At Mifflintown, there is a McDonald’s and another Sheetz, one that has something of a Star Wars-bar vibe late on a Saturday night, should you choose to stop there at that hour. Lotsa locals, eyeballing whichever rube chooses to go in and use the facilities. (You can’t help but think of a certain Bob Seger song at times like that.)
Just beyond that lies Lewistown, which might be the most promising milepost of all, as it lies just 30 miles south of State College. And it is here that you pass the Electric Avenue exit, which immediately compels those of a certain age to belt out a line from a 1982 song by Eddy Grant that begins, “We’re gonna rock down to …”
Apparently the street gets its name from the electric railway that began operating in that area in the 19th Century. Which is nice to know, but by this point in the trip, you have only one thing in mind – getting out of your car.
So you power on. Almost there now.
There’s a city in my mind
Come along and take that ride
It’s alright, baby, it’s alright
You climb the steep grade adjacent to the Laurel Creek Dam, which conjures up a sad memory. In 1988, Scott Erney, a Pennsylvania kid (Mechanicsburg), quarterbacked Rutgers to an upset of Penn State, but afterward lost his grandfather in an accident near here.
And it is a treacherous spot, particularly when heading south, down the mountain. So you proceed slowly upward, then level off.

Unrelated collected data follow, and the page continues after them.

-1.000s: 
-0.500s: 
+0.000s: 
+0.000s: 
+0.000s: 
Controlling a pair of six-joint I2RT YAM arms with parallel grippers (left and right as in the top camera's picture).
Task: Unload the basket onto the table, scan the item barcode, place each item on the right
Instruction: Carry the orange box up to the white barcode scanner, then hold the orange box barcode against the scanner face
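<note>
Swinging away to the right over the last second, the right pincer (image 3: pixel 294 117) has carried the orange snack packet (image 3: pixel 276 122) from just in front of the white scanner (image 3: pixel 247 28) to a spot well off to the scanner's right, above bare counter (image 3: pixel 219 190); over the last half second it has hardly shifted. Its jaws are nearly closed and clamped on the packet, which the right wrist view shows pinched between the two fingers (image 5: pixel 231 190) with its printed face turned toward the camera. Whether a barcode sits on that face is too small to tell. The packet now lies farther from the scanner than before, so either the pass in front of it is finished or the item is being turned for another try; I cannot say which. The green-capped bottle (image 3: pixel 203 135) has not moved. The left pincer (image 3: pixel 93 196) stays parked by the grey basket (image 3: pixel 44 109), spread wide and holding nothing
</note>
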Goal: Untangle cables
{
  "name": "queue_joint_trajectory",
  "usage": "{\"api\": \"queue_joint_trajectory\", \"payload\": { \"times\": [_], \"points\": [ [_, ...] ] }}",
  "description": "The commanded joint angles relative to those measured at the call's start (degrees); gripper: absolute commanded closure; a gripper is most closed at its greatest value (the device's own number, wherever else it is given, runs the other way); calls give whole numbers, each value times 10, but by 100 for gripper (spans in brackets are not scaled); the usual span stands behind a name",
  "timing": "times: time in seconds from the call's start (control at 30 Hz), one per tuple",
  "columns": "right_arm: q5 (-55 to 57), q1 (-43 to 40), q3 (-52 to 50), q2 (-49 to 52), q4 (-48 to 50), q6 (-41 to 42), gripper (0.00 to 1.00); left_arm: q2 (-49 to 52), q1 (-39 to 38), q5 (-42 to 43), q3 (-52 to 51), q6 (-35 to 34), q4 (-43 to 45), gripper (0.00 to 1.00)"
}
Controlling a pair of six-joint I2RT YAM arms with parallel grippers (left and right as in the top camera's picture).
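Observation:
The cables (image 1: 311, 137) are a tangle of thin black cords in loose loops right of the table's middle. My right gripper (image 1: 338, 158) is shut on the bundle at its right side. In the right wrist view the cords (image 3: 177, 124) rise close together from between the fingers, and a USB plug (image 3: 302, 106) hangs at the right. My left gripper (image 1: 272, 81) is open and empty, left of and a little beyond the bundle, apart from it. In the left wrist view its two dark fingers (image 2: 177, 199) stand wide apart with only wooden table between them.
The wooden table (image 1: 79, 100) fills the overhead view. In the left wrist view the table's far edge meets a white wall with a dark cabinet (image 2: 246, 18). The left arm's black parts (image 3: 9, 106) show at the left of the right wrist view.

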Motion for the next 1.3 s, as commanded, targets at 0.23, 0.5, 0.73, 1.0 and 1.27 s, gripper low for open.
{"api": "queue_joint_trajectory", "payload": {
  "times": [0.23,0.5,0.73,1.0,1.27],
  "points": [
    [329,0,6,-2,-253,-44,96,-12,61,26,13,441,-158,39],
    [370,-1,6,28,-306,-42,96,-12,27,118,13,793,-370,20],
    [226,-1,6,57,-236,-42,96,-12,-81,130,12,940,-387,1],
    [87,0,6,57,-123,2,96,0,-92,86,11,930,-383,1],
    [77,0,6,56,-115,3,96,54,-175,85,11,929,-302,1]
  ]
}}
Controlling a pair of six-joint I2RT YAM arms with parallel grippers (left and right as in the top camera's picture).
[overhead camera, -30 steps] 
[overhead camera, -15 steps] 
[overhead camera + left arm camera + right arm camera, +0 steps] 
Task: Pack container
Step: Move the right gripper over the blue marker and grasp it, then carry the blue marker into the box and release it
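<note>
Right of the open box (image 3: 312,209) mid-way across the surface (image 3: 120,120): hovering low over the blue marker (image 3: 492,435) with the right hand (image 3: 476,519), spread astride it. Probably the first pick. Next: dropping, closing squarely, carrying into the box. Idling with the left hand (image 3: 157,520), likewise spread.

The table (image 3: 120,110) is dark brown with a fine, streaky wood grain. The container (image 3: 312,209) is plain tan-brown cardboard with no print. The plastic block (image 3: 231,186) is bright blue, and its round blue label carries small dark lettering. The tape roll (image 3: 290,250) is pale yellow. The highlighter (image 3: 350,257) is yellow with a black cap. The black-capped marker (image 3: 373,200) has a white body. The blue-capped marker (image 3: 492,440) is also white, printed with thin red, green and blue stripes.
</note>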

It is possible to avoid much of this, though the alternative – Route 15 North to Route 115 West – adds time to an already endless trip. I’ve gone that way a bunch of times, too. And that conjures up a far more pleasant memory – this one of a friend named Bill Fisher, who for years served as sports editor of the Sunday News.
I went that way one time with Bill for a night game, and he suggested breaking up the return trip by staying at a hotel in Shamokin Dam. Fine. Good idea. And what I remember most is that when I stumbled into the coffee shop the next morning, Bill was sitting in a booth, scribbling notes on napkins and placemats and just about every other available piece of paper in the place. He had a story idea, dammit, and he wasn’t gonna depend on his memory (much less his laptop) to recall what he wanted to say or who he needed to call.

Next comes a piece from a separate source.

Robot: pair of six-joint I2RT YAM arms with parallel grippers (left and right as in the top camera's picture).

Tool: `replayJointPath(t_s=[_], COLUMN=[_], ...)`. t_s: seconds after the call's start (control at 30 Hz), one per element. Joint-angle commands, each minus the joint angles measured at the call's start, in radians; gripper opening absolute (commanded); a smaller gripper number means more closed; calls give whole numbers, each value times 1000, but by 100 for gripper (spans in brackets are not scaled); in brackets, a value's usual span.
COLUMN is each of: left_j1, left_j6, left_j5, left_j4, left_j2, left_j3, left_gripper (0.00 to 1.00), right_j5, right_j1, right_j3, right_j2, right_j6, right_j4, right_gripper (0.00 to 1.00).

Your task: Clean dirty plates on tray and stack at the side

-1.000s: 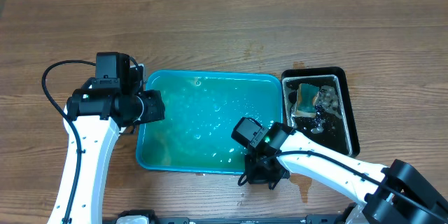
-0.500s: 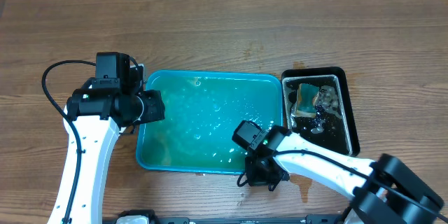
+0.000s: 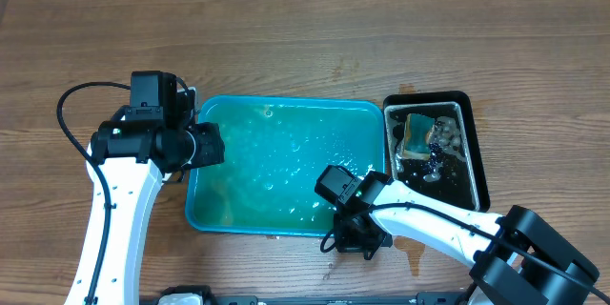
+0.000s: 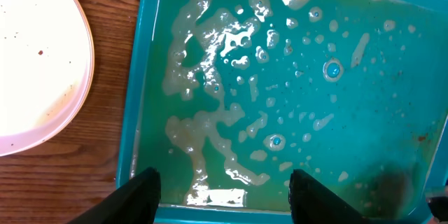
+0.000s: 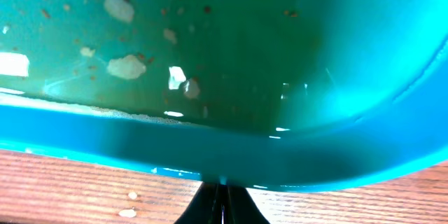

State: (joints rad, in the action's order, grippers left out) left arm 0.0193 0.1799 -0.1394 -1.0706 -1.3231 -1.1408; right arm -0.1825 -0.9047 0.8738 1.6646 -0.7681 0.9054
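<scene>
While sudsy — the tray [image 3: 286, 103]; sponge [image 3: 416, 133] in black tray [image 3: 474, 152].

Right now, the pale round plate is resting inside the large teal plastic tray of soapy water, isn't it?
No. The pale round plate is resting outside the large teal plastic tray of soapy water, on the wooden table beside its rim, as the left wrist view shows.

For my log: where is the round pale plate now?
In the left wrist view, upper left, the round pale plate lies on the wooden table just outside the teal plastic tray's rim.
</scene>
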Motion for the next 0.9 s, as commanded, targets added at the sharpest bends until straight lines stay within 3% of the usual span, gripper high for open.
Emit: replayJointPath(t_s=[0.0,0.47,0.87], left_j1=[-3,-3,-3], left_j6=[-16,-16,-16], left_j5=[-8,-8,-8], left_j4=[-3,-3,5], left_j2=[-1,-1,-1], left_j3=[-13,-13,-13], left_gripper=[60,60,61], right_j5=[59,106,-146], right_j1=[10,39,-32], right_j3=[-1,54,57], right_j2=[2,2,2], right_j6=[-24,18,114], right_j4=[-10,-25,-128], right_gripper=[4,4,4])
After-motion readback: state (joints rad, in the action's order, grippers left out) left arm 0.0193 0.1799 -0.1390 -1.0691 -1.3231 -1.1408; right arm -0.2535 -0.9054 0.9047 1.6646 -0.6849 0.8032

I don’t remember what piece came of that, nor is that particularly important. What is important is that that is my enduring memory of Bill, who died in 2021 at age 93. How he was all in on his idea. How the story was the thing.
We’re on a ride to nowhere
Come on inside
Takin’ that ride to nowhere
We’ll take that ride
Finally Beaver Stadium looms before you. Your parking space beckons, but there are a few obstacles still to navigate. The foot traffic. The guy in front of you who seems bent on conferring with every attendant, as he has a special parking problem.

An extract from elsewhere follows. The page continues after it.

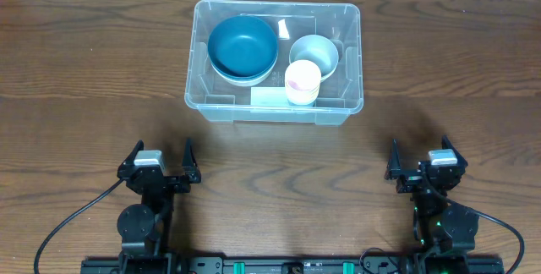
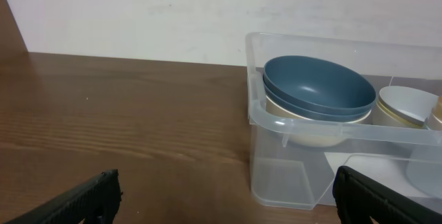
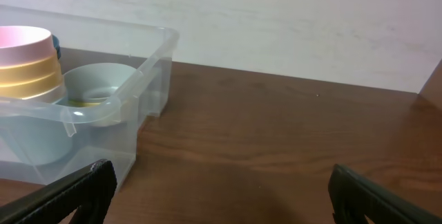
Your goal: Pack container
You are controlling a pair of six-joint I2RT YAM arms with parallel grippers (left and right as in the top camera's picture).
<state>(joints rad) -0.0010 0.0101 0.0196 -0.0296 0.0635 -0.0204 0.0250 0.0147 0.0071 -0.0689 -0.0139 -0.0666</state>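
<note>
A: Well, anything from overhead that is missing at the wrists?

B: Yes. Only from above, the whole container (image 1: 228, 112) at once. Dark blue bowl (image 1: 243, 46) on its left side, grey bowl (image 1: 314, 54) on its right, pink-topped cup stack (image 1: 302, 81) just in front of the grey one. Also a white sheet (image 1: 270, 96) flat on the container floor.

A: And from the wrists alone?

B: From the left wrist, a cream bowl (image 2: 311, 134) nested under the blue one, little more than a pale edge from above. From the right wrist, yellowish bands down the side of the cup stack, pink only at the top.

A: Pose of the arms?

B: Both low at the near edge of the table (image 1: 84, 96), tucked in, pointing forward. Fingers spread wide on the left gripper (image 1: 161, 151), nothing between them. Same for the right gripper (image 1: 420, 149): spread wide, holding nothing. Black fingers at the bottom corners of each wrist view, bare wood between.

A: Position of the container against them?

B: Ahead of both, well apart, touched by neither. Forward and to the right of the left gripper, forward and to the left of the right gripper. Roughly midway between the two lines of aim, upright on the wood, open at the top.
</note>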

But you inch along, past the Ag Arena. That calls to mind a story I was once told by a friend who worked at the York Daily Record. He was, shall we say, a guy who liked to embellish tales, so I can’t swear to the veracity of what I was told. But I certainly want it to be true.
He had a co-worker riding along with him, a guy who had an urban background. And he took one look at the area near the Ag Arena and exclaimed, “Holy shit – there’s cows right next to the bleepin’ stadium!”
And here I am reminded not only of what Conlin might or might not have written, but something cuddly ol’ Bob Knight said 30-some years ago, when Penn State was entering the Big Ten. PSU, he said, is “a camping trip.”
Quite so. By the time you get there, you might know where you’re goin’, but you don’t know where you’ve been. And you know what you’re knowin’, but you can’t say what you’ve seen.
With apologies to David Byrne and Co.